■ PROMPT: What you return must be an exact copy of the lines in the listing below between the line holding "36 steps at" and the line holding "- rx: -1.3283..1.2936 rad", inclusive, and nothing more.

■ RECORDED INFORMATION:
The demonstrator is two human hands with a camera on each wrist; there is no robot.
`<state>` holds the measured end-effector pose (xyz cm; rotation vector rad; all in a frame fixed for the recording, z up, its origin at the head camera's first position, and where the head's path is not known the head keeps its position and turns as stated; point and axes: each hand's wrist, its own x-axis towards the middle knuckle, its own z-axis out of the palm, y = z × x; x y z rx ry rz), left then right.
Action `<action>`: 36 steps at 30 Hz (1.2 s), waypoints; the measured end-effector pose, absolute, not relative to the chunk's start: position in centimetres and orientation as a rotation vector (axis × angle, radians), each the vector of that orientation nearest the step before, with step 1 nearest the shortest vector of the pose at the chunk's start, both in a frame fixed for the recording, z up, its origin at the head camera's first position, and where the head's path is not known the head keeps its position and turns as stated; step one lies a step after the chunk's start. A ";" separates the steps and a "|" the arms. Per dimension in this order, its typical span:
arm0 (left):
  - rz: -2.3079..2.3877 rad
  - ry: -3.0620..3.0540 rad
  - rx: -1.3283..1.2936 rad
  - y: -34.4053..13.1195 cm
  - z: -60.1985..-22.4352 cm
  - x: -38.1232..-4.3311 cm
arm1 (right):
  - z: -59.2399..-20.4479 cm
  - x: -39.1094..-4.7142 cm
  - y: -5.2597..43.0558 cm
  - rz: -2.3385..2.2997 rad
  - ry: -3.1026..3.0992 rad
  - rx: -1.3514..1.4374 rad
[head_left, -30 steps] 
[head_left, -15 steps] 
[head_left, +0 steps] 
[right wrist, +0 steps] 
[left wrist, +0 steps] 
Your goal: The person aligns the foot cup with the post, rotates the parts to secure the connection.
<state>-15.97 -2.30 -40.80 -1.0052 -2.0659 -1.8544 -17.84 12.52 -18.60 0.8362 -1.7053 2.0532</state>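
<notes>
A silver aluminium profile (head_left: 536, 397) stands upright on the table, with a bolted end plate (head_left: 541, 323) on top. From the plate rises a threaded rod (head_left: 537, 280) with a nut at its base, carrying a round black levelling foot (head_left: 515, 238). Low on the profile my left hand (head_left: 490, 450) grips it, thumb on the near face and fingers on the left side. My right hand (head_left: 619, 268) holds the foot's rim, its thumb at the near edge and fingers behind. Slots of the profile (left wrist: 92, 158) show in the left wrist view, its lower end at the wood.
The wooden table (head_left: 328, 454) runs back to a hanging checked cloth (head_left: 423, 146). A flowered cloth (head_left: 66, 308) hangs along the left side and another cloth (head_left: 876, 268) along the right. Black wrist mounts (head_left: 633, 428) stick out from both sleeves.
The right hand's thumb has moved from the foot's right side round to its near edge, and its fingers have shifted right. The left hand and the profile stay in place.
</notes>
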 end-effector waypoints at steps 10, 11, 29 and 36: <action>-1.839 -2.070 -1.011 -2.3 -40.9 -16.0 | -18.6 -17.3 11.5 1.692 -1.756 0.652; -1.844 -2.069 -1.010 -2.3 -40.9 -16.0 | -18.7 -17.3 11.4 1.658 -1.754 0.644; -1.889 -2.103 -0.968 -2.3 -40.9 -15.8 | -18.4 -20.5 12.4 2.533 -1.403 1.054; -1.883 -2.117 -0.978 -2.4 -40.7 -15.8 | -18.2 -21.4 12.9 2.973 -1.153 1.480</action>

■ EXERCISE RESULT:
Action `<action>`: 36 steps at 30 Hz (1.2 s), waypoints; the measured end-effector pose, absolute, not relative to the chunk's start: position in centimetres and orientation as a rotation vector (axis × angle, radians), each the vector of that orientation nearest the step before, with step 1 nearest the shortest vector of the pose at the chunk's start, both in a frame fixed for the recording, z up, its origin at the head camera's first position, and where the head's path is not known the head keeps its position and turns as stated; step one lies a step after the chunk's start. A ";" separates the steps and a "|" the arms. Per dimension in this order, its typical span:
arm0 (left):
  - rz: -2.3079..2.3877 rad
  - ry: -3.0620..3.0540 rad
  - rx: -1.3283..1.2936 rad

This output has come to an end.